DAY TWO — Twenty inches!
“I liked learning here because there is everything from beginners to advanced but it’s not too big so you don’t get lost,” said 11-year-old Emma Morgan, who now skis on a racing team here and whose Mom Laurie, a ski instructor, was showing me the mountain today.
But for Emma, like everyone else here, it is all about the powder. (Ski Utah does a daily snow report for all 14 resorts.) I met guys on the gondola who drove over from Park City just to ski the waist-deep powder. For Emma, it was the best powder day of her life. For her mom, it was the best of the season.
“When my kids were little, there was always plenty of easy terrain and a beautiful lodge to go inside for hot chocolate,” said Laurie Morgan. That Lodge, of course was built for the 2002 Olympics and it is beautiful.
Snowbasin, which is owned by Sun Valley, doesn’t have any on-mountain lodging. People either stay nearby in Ogden or in Salt Lake City. Another plus: lift tickets are 20 per cent less than at Park City Resorts. And everyone is so nice! I found that out first hand when I skied right off a trail—trying to avoid a child—and landed in powder up to my chest. It took a ski patroller and two instructors to pull me out—our legs kept sinking down and getting stuck!
“What kind of adventure do you ant to have today?” Laurie Morgan had asked me when we met up in the morning.
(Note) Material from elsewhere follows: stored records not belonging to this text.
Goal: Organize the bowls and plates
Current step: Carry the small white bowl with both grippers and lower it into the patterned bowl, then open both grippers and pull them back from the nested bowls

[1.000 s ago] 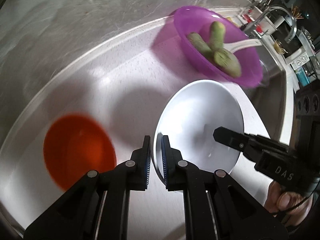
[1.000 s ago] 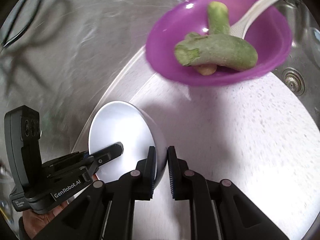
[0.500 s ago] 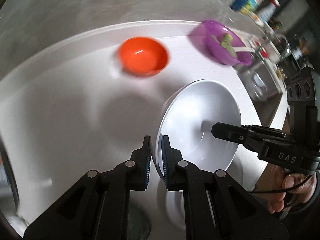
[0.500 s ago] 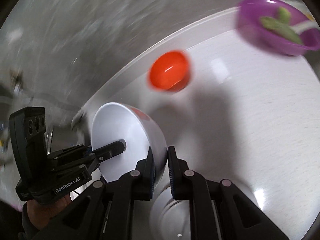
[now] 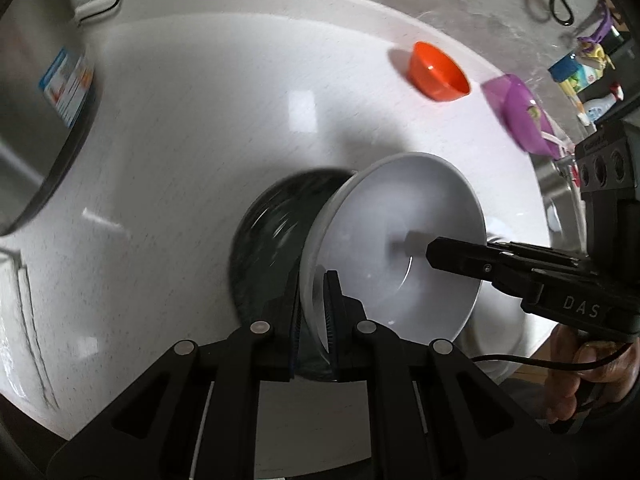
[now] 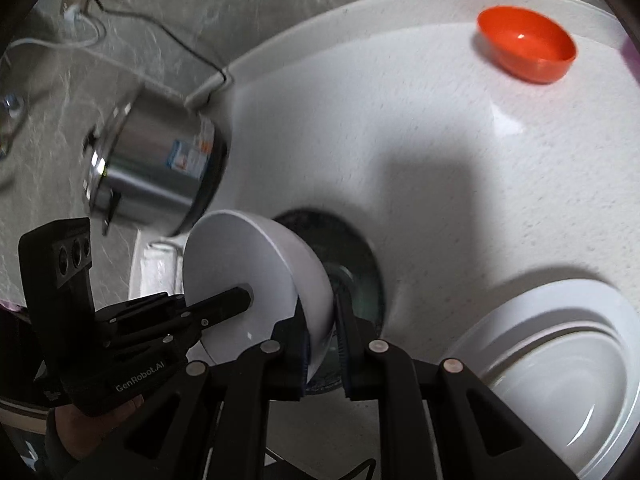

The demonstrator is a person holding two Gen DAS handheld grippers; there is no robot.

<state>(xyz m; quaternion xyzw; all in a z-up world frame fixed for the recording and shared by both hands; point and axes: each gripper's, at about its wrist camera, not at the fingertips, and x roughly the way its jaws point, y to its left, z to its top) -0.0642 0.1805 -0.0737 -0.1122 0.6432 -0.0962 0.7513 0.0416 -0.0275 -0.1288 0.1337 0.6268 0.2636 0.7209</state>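
The white counter (image 5: 200, 128) has open room in the middle, hemmed by a steel pot (image 6: 160, 168) on the left, an orange bowl (image 6: 528, 50) and a purple bowl (image 5: 520, 116) near the back edge, and a white plate (image 6: 560, 364) at the front right. The white bowl (image 5: 400, 236) is held tipped above a dark glass bowl (image 5: 268, 240); whether the 2 bowls touch I cannot tell. The left gripper (image 5: 314, 312) pinches the white bowl's near rim, fingers almost together. The right gripper (image 6: 322, 340) clamps the opposite rim equally narrowly.
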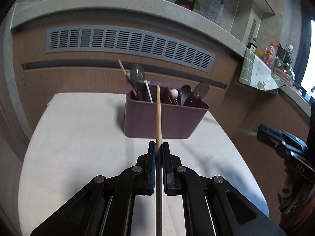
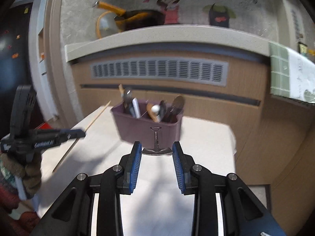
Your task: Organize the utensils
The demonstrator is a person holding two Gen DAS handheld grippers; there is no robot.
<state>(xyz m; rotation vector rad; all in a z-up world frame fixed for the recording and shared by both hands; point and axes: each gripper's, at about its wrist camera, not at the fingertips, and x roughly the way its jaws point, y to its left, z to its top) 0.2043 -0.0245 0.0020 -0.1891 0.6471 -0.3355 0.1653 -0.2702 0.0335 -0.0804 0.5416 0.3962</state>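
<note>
Carrying utensils toward caddy (image 1: pixel 165 116).
L hand-held gripper (image 1: pixel 158 147) clamped on chopstick (image 1: pixel 158 118), aimed for drop-in; R hand-held gripper (image 2: pixel 157 149) half-open, pinching dark utensil (image 2: pixel 156 143).

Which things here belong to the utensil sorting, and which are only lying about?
Belong to the job: wooden chopstick, dark utensil, purple organizer box, spoons inside it.
Lying about: green checked cloth, pan on the counter, wall stickers.

Dim daylight, window glare at right; right-wrist view motion-blurred, fisheye edges warped.
</note>
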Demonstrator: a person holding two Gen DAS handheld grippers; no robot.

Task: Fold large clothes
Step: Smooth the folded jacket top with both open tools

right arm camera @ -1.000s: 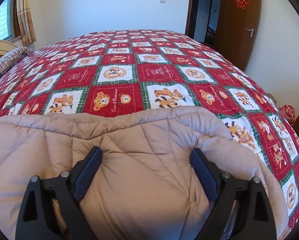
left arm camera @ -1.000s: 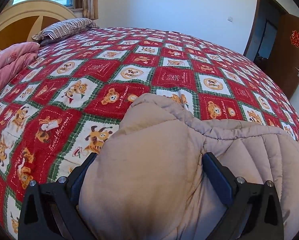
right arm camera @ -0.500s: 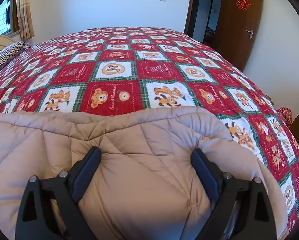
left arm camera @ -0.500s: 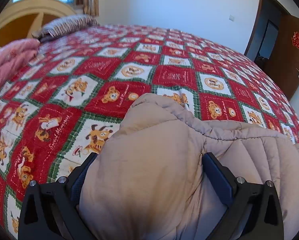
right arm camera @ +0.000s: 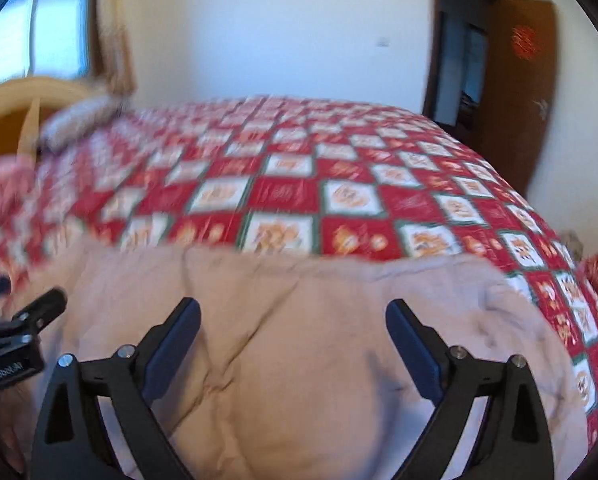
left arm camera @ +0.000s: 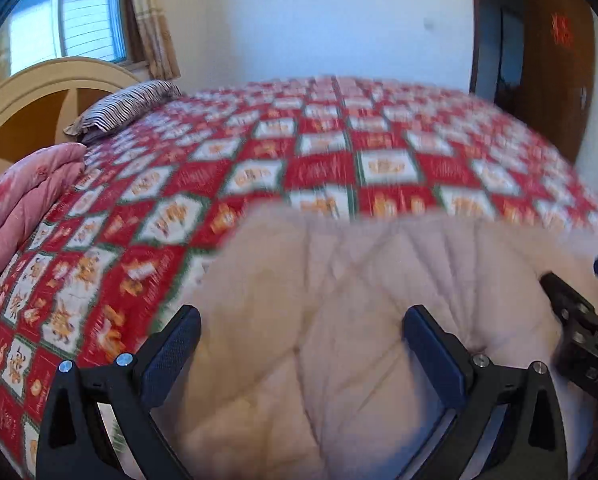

I wasn’t planning to get stuck in the powder.
Truth be told, it was only my second morning on skis this season, it was dumping snow and I wasn’t feeling too confident. But two runs later from the top of the mountain—I loved that the gondola kept us warm—I was smiling— and still smiling after I got pulled out from where I’d fallen off the trail.
I like that the kids’ ski school is relatively small (there is also day care starting at six months and that Terrie Hanrahan, who supervises the children’s ski school , has 33 years of experience. Group kids’ lessons start at age four but a parent can get a private lesson for a three year old.
There’s plenty to ski here—2,830 acres with a vertical drop of 2,915 feet, 11 ski lifts, 104 ski runs, 4 terrain parks and a tubing hill. Did I mention this resort gets 300 inches of snow a year? Did I mention the mountain –even on this spectacular powder day—wasn’t crowded?
Snowbasin, I learn, is famous for its bowls, glade runs and powder stashes. For 11-year-old Emma Morgan, that meant “The Griz”—the Grizzly Downhill.
We leave Snowbasin after skiing to try another adventure—indoor skydiving at I Fly Utah where there is also a flow rider, climbing walls and Gold’s Gym—all part of the Salomon Center and a revitalized downtown Ogden that includes a quaint downtown packed with restaurants—all started when one couple decided to open Roosters, a restaurant and microbrewery in what was a derelict neighborhood.
It certainly Isn’t that anymore.
As I eat dinner, I think about all the unplanned adventures I’d had today–Fresh Tracks after a snow cat groomed the Snowbasin run following the epic snow, laughing with instructors and ski patrollers who helped me get out of the waist-deep snow that I’d tumbled into off-piste and lastly, and discovering Ogden, a town I’d never before visited.
I passed on the indoor sky diving. There are only so many adventures you can have in in one day.